When the twenty-first century drew to a close the whole human race began to revert to conditions closely approximating savagery. The low-lands were unbearable. Thick jungles of rank growth covered the ground. The air was depressing and enervating. Men could live there, but it was a sickly, fever-ridden existence. The whole population of the earth desired the high lands and as the low country became more unbearable, men forgot their two centuries of peace.
They fought destructively, each for a bit of land where he might live and breathe. Then men began to die, men who had persisted in remaining near sea-level. They could not live in the poisonous air. The danger zone crept up as the earth-fissures tirelessly poured out their steady streams of foul gas. Soon men could not live within five hundred feet of sea level. The low-lands went uncultivated, and became jungles of a thickness comparable only to those of the first carboniferous period.
Then men died of sheer inanition at a thousand feet. The plateaus and mountaintops were crowded with folk struggling for a foothold and food beyond the invisible menace that crept up, and up—
These things did not take place in one year, or in ten. Not in one generation, but in several. Between the time when the chemists of the International Geophysical Institute announced that the proportion of carbon dioxide in the air had increased from .04 per cent to .1 per cent and the time when at sea-level six per cent of the atmosphere was the deadly gas, more than two hundred years intervened.
Coming gradually, as it did, the poisonous effects of the deadly stuff increased with insidious slowness. First the lassitude, then the heaviness of brain, then the weakness of body. Mankind ceased to grow in numbers. After a long period, the race had fallen to a fraction of its former size. There was room in plenty on the mountaintops—but the danger-level continued to creep up.
There was but one solution. The human body would have to inure itself to the poison, or it was doomed to extinction.
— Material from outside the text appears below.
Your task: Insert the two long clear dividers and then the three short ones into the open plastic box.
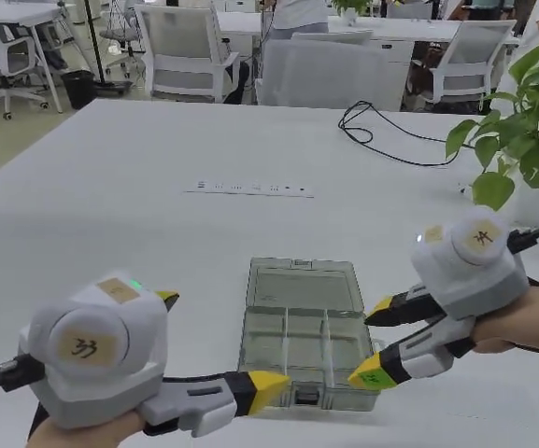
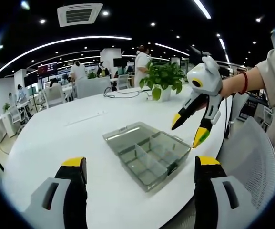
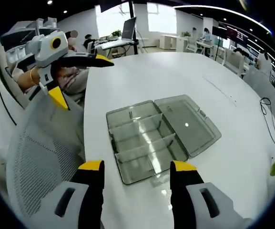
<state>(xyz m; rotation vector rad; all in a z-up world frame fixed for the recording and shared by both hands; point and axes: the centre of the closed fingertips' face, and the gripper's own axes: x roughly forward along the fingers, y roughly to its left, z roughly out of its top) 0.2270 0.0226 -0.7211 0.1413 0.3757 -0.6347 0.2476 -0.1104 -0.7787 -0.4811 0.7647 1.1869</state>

It finally developed a toleration for the gas that had wiped out race after race and nation after nation, but at a terrible cost. Lungs increased in size to secure the oxygen on which life depended, but the poison, inhaled at every breath, left the few survivors sickly and filled with a perpetual weariness. Their minds lacked the energy to cope with new problems or transmit the knowledge which in one degree or another, they possessed.
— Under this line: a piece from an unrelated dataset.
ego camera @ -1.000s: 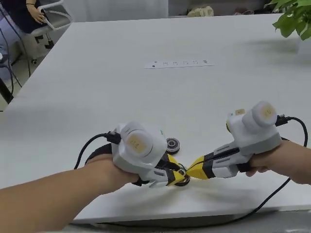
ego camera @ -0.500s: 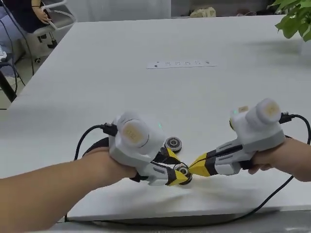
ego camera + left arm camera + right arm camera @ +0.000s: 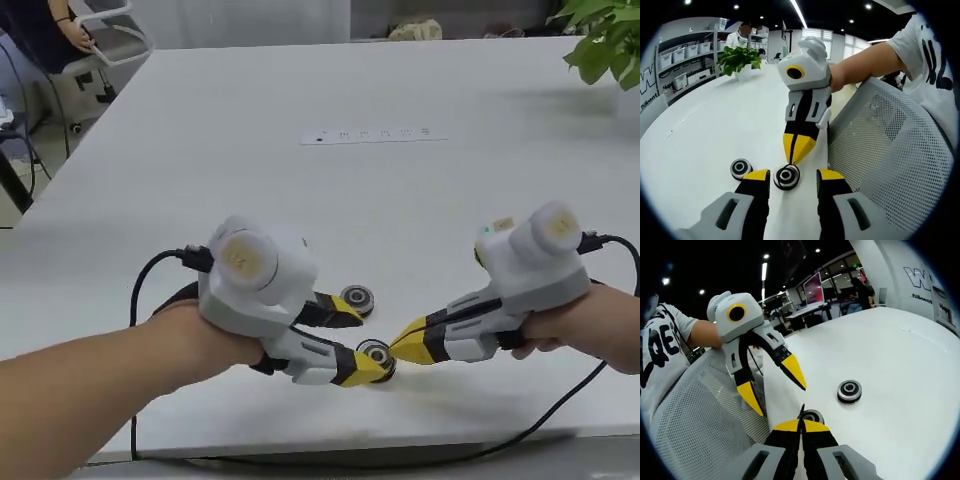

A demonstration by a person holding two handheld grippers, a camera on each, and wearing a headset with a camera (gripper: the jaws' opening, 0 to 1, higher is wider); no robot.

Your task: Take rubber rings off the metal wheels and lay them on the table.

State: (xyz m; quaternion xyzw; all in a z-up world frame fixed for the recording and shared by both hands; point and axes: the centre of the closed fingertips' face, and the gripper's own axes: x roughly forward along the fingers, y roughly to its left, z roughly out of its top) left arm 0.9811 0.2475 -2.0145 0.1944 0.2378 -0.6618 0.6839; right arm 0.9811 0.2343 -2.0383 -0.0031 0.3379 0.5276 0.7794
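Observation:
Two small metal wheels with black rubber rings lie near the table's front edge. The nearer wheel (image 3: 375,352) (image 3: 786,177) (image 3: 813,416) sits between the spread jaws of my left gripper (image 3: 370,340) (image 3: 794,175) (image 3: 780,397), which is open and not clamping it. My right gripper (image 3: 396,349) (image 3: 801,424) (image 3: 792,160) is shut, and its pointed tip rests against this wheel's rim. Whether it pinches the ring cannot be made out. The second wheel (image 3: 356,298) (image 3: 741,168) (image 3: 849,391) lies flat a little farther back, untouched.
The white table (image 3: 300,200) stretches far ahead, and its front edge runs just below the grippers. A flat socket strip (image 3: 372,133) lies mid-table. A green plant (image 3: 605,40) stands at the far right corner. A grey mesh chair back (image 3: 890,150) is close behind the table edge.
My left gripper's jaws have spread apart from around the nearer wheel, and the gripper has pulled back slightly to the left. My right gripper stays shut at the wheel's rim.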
And after thirty thousand years, Burl, a direct descendant of the first president of the Universal Republic, crept through a forest of toadstools and fungus growths. He was ignorant of fire, or metals, of the uses of stone and wood. A single garment covered him. His language was a scanty group of a few hundred labial sounds, conveying no abstractions and few concrete things.
He was ignorant of the uses of wood. There was no wood in the scanty territory furtively inhabited by his tribe. With the increase in heat and humidity the trees had begun to die out. Those of northern climes went first, the oaks, the cedars, the maples. Then the pines—the beeches went early—the cypresses, and finally even the forests of the jungles vanished. Only grasses and reeds, bamboos and their kin, were able to flourish in the new, steaming atmosphere. The thick jungles gave place to dense thickets of grasses and ferns, now become treeferns again.
And then the fungi took their place. Flourishing as never before, flourishing on a planet of torrid heat and perpetual miasma, on whose surface the sun never shone directly because of an ever-thickening bank of clouds that hung sullenly overhead, the fungi sprang up. About the dank pools that festered over the surface of the earth, fungus growths began to cluster. Of every imaginable shade and color, of all monstrous forms and malignant purposes, of huge size and flabby volume, they spread over the land.
The grasses and ferns gave place to them. Squat footstools, flaking molds, evil-smelling yeasts, vast mounds of fungi inextricably mingled as to species, but growing, forever growing and exhaling an odor of dark places.